Work order: An identical copy of the listing below is all the answer should contain.

Given information:
□ □ □ □ □ □ □

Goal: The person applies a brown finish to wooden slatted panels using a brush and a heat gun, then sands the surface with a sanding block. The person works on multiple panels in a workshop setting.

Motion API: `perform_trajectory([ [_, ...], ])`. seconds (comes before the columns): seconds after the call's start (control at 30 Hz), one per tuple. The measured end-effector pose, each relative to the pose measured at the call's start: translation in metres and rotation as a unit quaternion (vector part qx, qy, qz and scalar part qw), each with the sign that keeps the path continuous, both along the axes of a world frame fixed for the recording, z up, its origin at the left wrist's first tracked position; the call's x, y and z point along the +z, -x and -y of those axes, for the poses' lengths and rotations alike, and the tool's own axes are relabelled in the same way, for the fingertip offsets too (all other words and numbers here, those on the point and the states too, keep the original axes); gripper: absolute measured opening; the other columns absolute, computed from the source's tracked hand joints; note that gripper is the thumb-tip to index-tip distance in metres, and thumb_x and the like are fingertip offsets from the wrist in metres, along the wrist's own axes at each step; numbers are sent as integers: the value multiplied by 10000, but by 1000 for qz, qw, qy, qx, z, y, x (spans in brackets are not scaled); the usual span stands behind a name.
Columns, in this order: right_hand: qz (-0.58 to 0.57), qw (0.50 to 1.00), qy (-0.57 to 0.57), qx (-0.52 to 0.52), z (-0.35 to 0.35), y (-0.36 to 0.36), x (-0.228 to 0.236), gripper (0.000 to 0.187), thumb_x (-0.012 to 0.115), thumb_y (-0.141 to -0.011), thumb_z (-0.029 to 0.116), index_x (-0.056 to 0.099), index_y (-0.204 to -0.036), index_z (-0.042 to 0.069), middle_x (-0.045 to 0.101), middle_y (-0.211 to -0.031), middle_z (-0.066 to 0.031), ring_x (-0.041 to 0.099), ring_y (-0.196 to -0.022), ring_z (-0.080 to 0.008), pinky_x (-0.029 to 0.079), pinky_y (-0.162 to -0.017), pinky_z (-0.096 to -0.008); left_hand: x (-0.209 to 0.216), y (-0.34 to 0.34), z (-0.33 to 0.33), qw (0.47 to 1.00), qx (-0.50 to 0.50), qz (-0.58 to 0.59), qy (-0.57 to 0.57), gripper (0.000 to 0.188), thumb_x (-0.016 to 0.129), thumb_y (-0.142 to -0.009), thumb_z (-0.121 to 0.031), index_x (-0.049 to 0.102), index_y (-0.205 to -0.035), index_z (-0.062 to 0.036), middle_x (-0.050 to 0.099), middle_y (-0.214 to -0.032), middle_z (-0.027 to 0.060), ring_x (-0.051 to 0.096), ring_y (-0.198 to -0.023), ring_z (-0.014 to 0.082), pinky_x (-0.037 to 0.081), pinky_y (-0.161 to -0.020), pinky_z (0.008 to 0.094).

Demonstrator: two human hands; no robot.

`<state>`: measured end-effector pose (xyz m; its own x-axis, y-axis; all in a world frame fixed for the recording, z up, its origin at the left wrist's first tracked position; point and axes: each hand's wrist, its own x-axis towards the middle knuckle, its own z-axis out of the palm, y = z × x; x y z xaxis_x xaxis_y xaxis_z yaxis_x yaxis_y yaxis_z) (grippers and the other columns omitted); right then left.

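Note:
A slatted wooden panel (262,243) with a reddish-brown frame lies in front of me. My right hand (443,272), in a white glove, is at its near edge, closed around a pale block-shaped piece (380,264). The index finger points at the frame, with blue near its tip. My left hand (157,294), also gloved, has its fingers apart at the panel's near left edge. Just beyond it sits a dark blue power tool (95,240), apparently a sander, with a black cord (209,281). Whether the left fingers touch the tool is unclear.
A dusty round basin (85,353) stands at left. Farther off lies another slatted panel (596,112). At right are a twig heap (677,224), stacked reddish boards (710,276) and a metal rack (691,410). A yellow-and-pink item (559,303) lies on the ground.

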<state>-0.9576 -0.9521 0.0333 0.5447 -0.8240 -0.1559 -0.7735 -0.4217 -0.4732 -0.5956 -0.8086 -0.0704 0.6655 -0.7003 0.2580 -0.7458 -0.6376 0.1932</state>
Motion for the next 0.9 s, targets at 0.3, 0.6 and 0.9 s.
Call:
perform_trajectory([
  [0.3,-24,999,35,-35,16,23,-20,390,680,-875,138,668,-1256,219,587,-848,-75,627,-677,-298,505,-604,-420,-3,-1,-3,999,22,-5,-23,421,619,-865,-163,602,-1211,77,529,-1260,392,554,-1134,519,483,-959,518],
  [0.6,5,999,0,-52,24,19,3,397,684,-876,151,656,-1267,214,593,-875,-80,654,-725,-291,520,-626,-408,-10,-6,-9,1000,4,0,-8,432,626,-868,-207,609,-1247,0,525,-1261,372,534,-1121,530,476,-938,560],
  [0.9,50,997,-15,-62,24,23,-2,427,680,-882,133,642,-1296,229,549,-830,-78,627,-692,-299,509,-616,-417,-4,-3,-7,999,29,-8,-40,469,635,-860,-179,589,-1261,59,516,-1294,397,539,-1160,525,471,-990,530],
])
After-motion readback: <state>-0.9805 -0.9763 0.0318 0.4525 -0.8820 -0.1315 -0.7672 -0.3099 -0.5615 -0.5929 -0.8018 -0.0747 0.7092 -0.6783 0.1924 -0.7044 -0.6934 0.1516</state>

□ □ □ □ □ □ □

Solution:
Goal: The person applies a brown finish to wooden slatted panels using a brush and a heat gun, then sands the surface with a sanding block. The person works on multiple panels in a workshop setting.

Motion API: `perform_trajectory([ [_, ...], ])`. seconds (comes before the columns): seconds after the call's start (control at 30 Hz), one per tuple. The measured end-effector pose, each relative to the pose measured at the call's start: translation in metres and rotation as a unit quaternion (vector part qx, qy, qz and scalar part qw), each with the sign that keeps the path continuous, both along the axes of a world frame fixed for the recording, z up, its origin at the left wrist's first tracked position; the call's x, y and z point along the +z, -x and -y of those axes, for the poses' lengths and rotations alike, and the tool's own axes are relabelled in the same way, for the fingertip offsets too (all other words and numbers here, those on the point and the states too, keep the original axes); gripper: absolute measured opening; the other columns absolute, computed from the source's tracked hand joints; note that gripper is the thumb-tip to index-tip distance in metres, and thumb_x and the like are fingertip offsets from the wrist in metres, along the wrist's own axes at each step; numbers are sent as integers: the value multiplied by 10000, but by 1000 for qz, qw, qy, qx, z, y, x (spans in brackets are not scaled); the usual span stands behind a name.
Columns, in this order: right_hand: qz (-0.58 to 0.57), qw (0.50 to 1.00), qy (-0.57 to 0.57), qx (-0.52 to 0.52), z (-0.35 to 0.35), y (-0.36 to 0.36), x (-0.228 to 0.236), gripper (0.000 to 0.187), thumb_x (-0.012 to 0.115), thumb_y (-0.141 to -0.011), thumb_z (-0.029 to 0.116), index_x (-0.056 to 0.099), index_y (-0.204 to -0.036), index_z (-0.042 to 0.069), middle_x (-0.045 to 0.101), middle_y (-0.211 to -0.031), middle_z (-0.066 to 0.031), ring_x (-0.041 to 0.099), ring_y (-0.196 to -0.022), ring_z (-0.080 to 0.008), pinky_x (-0.029 to 0.079), pinky_y (-0.162 to -0.017), pinky_z (-0.096 to -0.008); left_hand: x (-0.209 to 0.216), y (-0.34 to 0.34), z (-0.33 to 0.33), qw (0.47 to 1.00), qx (-0.50 to 0.50), qz (-0.58 to 0.59), qy (-0.57 to 0.57), gripper (0.000 to 0.188), thumb_x (-0.016 to 0.129), thumb_y (-0.142 to -0.009), thumb_z (-0.121 to 0.031), index_x (-0.049 to 0.102), index_y (-0.205 to -0.035), index_z (-0.062 to 0.036), middle_x (-0.050 to 0.099), middle_y (-0.214 to -0.032), middle_z (-0.027 to 0.060), ring_x (-0.051 to 0.096), ring_y (-0.198 to -0.023), ring_z (-0.014 to 0.082), pinky_x (-0.037 to 0.081), pinky_y (-0.161 to -0.020), pinky_z (0.008 to 0.094).

Demonstrator: two human hands; no robot.

`<state>`: measured end-effector pose (xyz m; its own x-axis, y-axis; all in a world frame fixed for the recording, z up, its origin at the left wrist's first tracked position; point and axes: each hand's wrist, its own x-axis towards the middle knuckle, its own z-axis out of the palm, y = z × x; x y z xaxis_x xaxis_y xaxis_z yaxis_x yaxis_y yaxis_z) (grippers and the other columns omitted); right then left.

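Note:
A slatted wooden panel (262,243) with a reddish-brown frame lies in front of me. My right hand (443,272), in a white glove, is at its near edge, closed around a pale block-shaped piece (380,264). The index finger points at the frame, with blue near its tip. My left hand (157,294), also gloved, has its fingers apart at the panel's near left edge. Just beyond it sits a dark blue power tool (95,240), apparently a sander, with a black cord (209,281). Whether the left fingers touch the tool is unclear.
A dusty round basin (85,353) stands at left. Farther off lies another slatted panel (596,112). At right are a twig heap (677,224), stacked reddish boards (710,276) and a metal rack (691,410). A yellow-and-pink item (559,303) lies on the ground.
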
<state>-0.9576 -0.9521 0.0333 0.5447 -0.8240 -0.1559 -0.7735 -0.4217 -0.4732 -0.5956 -0.8086 -0.0704 0.6655 -0.7003 0.2580 -0.7458 -0.6376 0.1932</state>
Motion for the next 0.9 s, targets at 0.3, 0.6 and 0.9 s.
Call:
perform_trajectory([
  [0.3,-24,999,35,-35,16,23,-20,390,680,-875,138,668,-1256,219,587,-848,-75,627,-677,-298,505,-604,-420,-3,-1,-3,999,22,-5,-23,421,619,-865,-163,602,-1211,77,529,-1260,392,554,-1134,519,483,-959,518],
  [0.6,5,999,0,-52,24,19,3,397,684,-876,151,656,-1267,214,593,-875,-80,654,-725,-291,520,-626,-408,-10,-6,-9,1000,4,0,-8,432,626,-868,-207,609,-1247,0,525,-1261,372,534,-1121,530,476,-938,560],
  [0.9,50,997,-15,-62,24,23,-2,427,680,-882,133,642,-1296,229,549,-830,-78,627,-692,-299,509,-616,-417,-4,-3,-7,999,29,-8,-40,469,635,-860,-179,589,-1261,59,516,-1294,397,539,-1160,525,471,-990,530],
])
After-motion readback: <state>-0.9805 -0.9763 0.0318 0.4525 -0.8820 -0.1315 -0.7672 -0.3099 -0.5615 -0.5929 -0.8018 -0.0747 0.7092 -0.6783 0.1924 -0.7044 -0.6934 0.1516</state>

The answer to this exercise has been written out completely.